» WORK REQUIRED:
Pull every line that holds the word "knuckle" from the entries.

» PROVIDED INFORMATION:
┏━━
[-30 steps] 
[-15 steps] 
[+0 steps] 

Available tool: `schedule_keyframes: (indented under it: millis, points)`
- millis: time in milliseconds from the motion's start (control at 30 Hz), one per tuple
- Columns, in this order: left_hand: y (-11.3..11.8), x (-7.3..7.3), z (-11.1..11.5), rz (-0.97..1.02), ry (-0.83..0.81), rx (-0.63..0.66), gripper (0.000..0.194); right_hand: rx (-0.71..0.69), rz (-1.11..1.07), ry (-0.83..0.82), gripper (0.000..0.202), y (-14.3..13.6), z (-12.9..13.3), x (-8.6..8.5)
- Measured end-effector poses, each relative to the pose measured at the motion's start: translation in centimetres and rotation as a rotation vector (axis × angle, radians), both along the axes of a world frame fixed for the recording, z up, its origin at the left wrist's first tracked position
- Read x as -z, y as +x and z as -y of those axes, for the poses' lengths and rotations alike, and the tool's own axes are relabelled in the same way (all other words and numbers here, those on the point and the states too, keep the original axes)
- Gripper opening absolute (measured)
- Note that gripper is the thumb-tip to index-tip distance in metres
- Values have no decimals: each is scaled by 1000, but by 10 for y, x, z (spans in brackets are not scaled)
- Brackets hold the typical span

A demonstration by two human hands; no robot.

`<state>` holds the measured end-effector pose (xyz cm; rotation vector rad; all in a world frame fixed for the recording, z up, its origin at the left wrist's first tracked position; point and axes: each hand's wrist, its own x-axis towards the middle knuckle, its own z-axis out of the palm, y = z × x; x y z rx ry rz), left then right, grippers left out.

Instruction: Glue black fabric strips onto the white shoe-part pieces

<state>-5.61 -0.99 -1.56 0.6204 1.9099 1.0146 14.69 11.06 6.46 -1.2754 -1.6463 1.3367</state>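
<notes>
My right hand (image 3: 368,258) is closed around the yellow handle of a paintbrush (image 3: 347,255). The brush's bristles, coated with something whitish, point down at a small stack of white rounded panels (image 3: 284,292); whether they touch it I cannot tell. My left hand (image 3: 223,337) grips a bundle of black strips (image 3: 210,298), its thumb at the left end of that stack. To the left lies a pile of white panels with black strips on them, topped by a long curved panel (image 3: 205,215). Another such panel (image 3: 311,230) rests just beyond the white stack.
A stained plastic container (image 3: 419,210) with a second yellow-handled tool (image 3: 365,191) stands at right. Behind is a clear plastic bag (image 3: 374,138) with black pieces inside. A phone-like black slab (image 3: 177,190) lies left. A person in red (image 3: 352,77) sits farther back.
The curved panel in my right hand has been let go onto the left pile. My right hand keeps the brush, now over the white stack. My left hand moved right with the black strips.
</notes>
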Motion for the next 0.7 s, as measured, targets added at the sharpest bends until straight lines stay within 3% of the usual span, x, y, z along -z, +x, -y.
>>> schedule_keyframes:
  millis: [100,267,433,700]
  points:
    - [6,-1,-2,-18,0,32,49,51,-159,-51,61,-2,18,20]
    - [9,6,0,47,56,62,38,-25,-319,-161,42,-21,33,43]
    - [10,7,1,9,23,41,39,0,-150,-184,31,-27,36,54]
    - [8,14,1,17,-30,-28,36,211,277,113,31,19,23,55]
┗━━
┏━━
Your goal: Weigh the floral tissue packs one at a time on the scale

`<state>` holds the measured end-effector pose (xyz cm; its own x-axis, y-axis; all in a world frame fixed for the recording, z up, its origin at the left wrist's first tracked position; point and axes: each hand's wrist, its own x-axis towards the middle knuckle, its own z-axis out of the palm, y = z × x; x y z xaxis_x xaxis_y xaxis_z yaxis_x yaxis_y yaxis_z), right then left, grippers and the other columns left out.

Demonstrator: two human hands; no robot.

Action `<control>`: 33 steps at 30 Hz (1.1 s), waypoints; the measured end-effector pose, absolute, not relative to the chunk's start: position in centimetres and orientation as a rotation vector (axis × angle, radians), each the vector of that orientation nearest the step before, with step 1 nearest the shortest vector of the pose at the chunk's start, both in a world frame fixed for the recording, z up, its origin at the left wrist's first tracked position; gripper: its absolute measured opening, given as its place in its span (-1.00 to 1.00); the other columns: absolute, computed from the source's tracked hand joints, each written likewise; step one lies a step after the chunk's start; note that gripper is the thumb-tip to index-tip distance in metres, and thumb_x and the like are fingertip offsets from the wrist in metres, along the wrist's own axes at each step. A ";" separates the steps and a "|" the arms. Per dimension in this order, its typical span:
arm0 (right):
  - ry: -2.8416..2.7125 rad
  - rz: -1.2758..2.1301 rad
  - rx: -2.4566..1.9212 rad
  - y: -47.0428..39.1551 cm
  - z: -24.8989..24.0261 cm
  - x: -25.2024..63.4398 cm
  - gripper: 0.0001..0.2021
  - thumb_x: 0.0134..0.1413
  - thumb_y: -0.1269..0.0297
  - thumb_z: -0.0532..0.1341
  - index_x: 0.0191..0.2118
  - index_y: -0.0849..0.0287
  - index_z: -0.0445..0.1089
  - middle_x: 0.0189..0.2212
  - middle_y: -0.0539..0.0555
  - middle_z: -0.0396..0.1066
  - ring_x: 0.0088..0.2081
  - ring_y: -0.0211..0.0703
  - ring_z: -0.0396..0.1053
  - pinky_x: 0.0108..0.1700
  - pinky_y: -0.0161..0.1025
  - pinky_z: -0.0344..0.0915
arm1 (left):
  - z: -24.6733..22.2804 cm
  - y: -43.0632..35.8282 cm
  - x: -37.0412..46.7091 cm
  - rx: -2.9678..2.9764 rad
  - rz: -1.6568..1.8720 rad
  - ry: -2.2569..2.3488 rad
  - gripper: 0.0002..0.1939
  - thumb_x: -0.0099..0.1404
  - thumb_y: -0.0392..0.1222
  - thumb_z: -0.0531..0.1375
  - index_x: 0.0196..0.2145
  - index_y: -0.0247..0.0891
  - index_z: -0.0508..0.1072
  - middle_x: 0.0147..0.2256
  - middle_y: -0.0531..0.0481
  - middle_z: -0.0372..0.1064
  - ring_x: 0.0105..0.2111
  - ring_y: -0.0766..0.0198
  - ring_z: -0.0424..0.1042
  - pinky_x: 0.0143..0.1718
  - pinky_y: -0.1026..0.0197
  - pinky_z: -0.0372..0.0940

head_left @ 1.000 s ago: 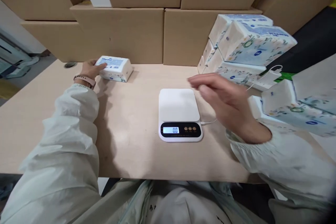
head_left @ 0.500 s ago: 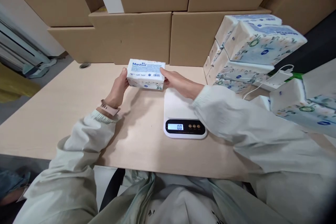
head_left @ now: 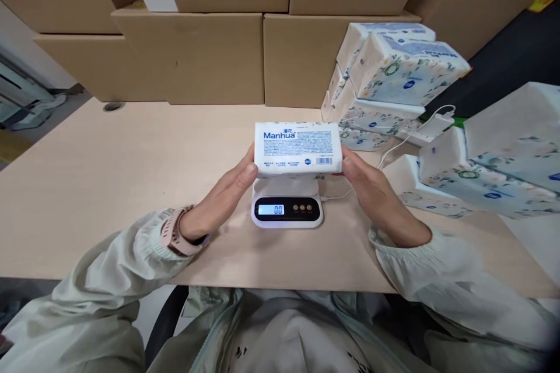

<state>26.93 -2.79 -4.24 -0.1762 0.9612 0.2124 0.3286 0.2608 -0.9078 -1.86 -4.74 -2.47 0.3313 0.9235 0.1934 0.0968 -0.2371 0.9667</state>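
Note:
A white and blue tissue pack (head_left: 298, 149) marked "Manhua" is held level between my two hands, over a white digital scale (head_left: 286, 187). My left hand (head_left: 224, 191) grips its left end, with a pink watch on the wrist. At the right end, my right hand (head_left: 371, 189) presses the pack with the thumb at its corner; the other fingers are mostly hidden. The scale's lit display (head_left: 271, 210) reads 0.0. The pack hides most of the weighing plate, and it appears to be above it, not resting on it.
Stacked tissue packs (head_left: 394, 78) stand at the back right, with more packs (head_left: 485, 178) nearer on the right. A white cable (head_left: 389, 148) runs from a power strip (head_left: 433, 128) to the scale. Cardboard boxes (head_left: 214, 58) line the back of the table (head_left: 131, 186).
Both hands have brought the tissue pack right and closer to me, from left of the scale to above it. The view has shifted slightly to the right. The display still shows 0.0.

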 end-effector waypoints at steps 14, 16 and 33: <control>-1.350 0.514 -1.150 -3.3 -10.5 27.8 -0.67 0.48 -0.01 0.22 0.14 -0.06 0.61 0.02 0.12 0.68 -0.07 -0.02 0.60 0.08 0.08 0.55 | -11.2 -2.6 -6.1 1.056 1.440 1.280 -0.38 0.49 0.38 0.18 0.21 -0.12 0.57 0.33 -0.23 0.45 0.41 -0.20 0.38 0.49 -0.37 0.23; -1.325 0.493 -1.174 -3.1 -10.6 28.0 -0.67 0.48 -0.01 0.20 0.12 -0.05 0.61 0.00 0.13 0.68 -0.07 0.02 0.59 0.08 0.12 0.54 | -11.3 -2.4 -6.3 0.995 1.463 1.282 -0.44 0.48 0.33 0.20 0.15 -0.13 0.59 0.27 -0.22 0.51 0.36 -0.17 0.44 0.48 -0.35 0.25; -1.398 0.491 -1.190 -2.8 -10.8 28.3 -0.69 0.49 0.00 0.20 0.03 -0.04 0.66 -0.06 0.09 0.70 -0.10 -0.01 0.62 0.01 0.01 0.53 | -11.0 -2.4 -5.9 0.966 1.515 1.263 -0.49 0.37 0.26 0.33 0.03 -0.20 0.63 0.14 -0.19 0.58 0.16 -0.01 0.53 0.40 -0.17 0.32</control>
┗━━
» SOLUTION:
`<state>` holds the measured end-effector pose (xyz cm; rotation vector rad; all in a world frame fixed for the recording, z up, its origin at the left wrist's first tracked position; point and axes: each hand's wrist, its own x-axis towards the middle knuckle, its own z-axis out of the palm, y = z × x; x y z rx ry rz), left then right, grippers left out.
`<state>` holds the measured end-effector pose (xyz cm; its own x-axis, y-axis; all in a world frame fixed for the recording, z up, its origin at the left wrist's first tracked position; point and axes: each hand's wrist, its own x-axis towards the middle knuckle, its own z-axis out of the palm, y = z × x; x y z xaxis_x xaxis_y xaxis_z yaxis_x yaxis_y yaxis_z), right then left, grippers and the other columns left out.

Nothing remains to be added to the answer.